Shauna Shames, author of Out of the Running: Why Millennials Reject Political Careers and Why It Matters, interviewed graduate students at elite colleges like Harvard and Suffolk University to find out why so few young people were running for office (in the pre-Trump era, at least). It’s not that they don’t care about changing the world, she says — quite the opposite. Most of them believe that politics is one of the least effective ways to do that. Who can blame them? “We, as Americans, have lost trust in most of our major institutions. It goes back to Watergate and Vietnam,” Shames says. “Today we have Congressional gridlock and the [Catholic] Church’s sex-abuse scandal, and Philly is remarkably corrupt.”

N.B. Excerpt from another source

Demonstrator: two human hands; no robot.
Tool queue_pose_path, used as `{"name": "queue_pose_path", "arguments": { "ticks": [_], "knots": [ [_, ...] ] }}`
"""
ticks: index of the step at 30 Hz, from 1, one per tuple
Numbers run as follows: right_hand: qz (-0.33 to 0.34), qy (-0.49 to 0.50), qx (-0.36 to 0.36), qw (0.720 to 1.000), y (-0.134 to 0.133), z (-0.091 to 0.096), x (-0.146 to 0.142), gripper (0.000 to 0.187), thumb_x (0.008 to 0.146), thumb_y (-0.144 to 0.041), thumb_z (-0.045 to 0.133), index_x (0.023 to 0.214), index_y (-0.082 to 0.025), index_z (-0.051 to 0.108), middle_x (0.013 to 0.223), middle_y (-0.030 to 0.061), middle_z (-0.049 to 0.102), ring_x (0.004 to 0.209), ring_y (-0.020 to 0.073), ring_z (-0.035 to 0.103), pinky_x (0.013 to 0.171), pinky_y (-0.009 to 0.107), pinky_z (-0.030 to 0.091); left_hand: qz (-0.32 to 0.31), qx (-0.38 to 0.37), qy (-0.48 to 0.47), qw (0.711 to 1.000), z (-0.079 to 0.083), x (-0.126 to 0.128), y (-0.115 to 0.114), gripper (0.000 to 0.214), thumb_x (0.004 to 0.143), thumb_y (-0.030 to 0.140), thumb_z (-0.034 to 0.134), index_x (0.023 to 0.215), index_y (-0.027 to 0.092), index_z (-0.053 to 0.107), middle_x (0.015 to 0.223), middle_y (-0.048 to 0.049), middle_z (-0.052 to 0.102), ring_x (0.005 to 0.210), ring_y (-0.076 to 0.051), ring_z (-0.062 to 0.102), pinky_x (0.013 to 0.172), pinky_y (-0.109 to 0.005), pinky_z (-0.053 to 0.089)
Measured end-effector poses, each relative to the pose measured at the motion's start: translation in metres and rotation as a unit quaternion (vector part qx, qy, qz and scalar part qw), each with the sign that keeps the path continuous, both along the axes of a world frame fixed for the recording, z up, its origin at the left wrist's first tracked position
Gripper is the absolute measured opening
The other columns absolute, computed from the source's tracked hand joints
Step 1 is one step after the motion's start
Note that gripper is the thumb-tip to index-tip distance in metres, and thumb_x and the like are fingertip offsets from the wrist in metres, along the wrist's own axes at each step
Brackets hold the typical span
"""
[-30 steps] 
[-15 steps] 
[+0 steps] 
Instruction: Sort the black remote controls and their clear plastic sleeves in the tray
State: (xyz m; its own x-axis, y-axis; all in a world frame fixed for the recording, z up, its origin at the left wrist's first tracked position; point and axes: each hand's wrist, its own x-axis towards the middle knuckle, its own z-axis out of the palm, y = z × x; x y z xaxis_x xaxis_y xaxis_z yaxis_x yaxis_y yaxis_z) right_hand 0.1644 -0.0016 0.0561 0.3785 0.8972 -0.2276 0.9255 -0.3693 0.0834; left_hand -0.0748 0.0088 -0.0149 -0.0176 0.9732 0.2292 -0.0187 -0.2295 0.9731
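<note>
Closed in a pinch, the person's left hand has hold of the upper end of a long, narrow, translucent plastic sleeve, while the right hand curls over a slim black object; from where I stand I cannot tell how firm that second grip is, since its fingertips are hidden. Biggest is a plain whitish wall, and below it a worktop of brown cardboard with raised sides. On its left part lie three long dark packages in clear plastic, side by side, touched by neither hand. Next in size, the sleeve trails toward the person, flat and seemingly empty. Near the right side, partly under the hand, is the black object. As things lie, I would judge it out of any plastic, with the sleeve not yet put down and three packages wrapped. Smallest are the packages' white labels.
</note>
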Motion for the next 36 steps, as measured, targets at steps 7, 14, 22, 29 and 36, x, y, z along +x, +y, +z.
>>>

Many would-be local candidates told me the same thing. Civic activists badly wanted Omar Woodard, a 33-year-old dynamo who’s worked in academia, on a mayoral campaign and in venture capital, to run for state Senate in 2016. He toyed with the idea for a while. But in the end, he instead took a job leading an antipoverty nonprofit. “I thought I could get more done there,” he admits.

Shames says women — and women of color in particular — are most likely to think politics isn’t worth it, largely because they expect to face an onslaught of discrimination on the campaign trail.

But Trump’s victory might have changed the calculus. “When democracy is threatened, it makes people evaluate their participation differently,” Shames says. “I’m optimistic, actually, about the coming era. I hope we learn that democracy is not a spectator sport.” If Trump’s presidency is as bad as some commentators predict — his authoritarian impulses seem real and terrifying — the future of our country may depend on whether young people realize just how desperately America needs them.

Published as “Metropolis: Spectators No More” in the March 2017 issue of Philadelphia magazine.